■ **How to complete this task**: Output the listing exactly, leaving out no line.
*** Opening Stored data ***
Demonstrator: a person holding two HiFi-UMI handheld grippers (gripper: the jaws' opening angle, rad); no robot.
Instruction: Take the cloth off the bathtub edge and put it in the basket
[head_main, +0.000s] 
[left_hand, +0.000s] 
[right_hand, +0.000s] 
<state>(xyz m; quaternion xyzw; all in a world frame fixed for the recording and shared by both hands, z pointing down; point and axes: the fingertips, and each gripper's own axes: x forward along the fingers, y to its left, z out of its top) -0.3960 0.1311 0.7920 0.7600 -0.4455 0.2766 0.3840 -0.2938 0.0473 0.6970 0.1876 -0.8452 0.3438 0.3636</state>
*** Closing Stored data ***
■ **Answer for the task**:
Demonstrator: a person holding two HiFi-UMI handheld grippers (gripper: the jaws' opening angle, rad); no robot.
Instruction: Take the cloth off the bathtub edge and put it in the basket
[head_main, +0.000s] 
[left_hand, +0.000s] 
[right_hand, +0.000s] 
<state>(xyz m; quaternion xyzw; all in a world frame fixed for the recording and shared by both hands, z pointing down; point and axes: the fingertips, and each gripper's own axes: x forward along the fingers, y to its left, z out of its top) -0.3960 0.1311 0.7920 0.7600 -0.4455 0.2766 0.3840 -0.2938 0.0473 0.6970 0.1876 -0.8452 0.3438 0.3636</state>

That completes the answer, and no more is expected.